La responsabilidad de Amisha con la descendencia de su familia es mucho mayor que la de Mahima. Al estar casada con el hijo único de una familia de granjeros, tener al menos un varón era la única manera de asegurar el linaje de su marido y la salvación de su alma.

La esposa de este campesino tuvo dos varones, con tres niñas intercaladas. Solo las dos primeras nacieron. La última se quedó entre un trapo viejo que contuvo la sangre del aborto provocado por la misma mezcla de mifepristona y misoprostol que consiguió Mahima.

“Sí, lo hice”, contesta con una media sonrisa cuando le preguntan si se deshizo de ella.
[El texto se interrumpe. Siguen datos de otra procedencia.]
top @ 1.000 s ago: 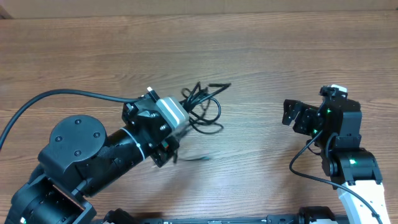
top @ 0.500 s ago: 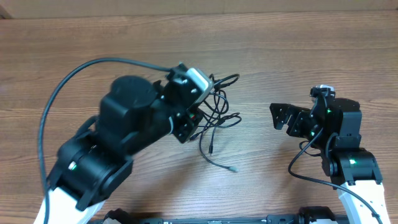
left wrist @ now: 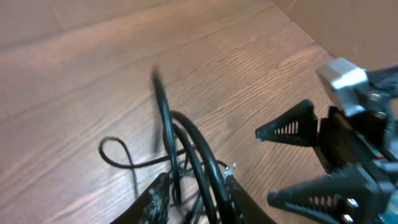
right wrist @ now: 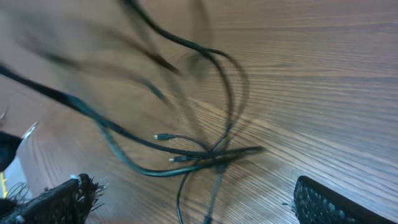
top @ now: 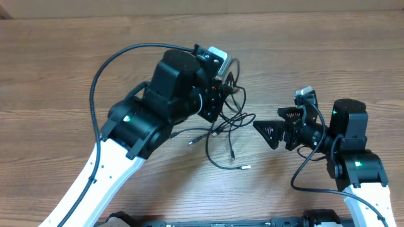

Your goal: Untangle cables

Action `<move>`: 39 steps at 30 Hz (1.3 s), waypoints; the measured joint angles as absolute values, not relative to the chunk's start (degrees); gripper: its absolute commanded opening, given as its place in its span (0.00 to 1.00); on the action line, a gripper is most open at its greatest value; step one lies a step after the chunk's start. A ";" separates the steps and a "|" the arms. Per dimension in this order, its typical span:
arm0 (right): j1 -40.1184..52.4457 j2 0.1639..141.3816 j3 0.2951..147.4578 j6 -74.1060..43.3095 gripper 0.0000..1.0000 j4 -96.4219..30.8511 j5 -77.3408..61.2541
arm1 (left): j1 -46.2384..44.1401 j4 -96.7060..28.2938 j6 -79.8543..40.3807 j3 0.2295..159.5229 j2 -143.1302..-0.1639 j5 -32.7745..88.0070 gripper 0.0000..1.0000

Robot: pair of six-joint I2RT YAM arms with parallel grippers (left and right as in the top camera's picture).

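Two arms reached over the wooden table [top: 69,63]. The biggest of the working parts was the left gripper [left wrist: 194,183], raised off the wood. Its fingers stood a little apart with cords running up between them, and whether they pinched any strand could not be told. Just to its right, the right gripper [top: 270,128] had its jaws spread wide and empty. The cables [right wrist: 214,157] hung from the left gripper in a loose snarl, their lower loops trailing on the wood below it and to its right. They looked light, limp and slick, much thinner than a finger, so a pinch would probably slip unless it closed fully. The stiffer stretch just behind a plug seemed the surest hold, away from the crossing. One silvery plug [top: 245,168] lay farthest below the left gripper. No brand, label or lettering could be read anywhere.
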State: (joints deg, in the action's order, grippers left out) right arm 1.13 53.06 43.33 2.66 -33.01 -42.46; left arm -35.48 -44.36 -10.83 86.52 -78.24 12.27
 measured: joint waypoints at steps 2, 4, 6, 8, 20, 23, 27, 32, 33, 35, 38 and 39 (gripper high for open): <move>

Su marido cerró el trato con el doctor para que le diera los medicamentos a cambio de 14 dólares por cada mes de embarazo. Estaba embarazada de tres meses.

Si una esposa no es capaz de proporcionar hijos varones “tiene que abandonar la casa”, regresar con sus padres, y así el esposo podrá casarse de nuevo e intentar continuar la descendencia, explica Amisha para referirse a una norma no escrita a la que llama “la presión del matrimonio”.

Mientras que las hijas dejan el hogar para ir a vivir con sus maridos, los varones están destinados a quedarse en casa con su esposa e hijos, cuidar de sus padres y los bienes familiares.

Tener solo niñas significaría la extinción de la familia.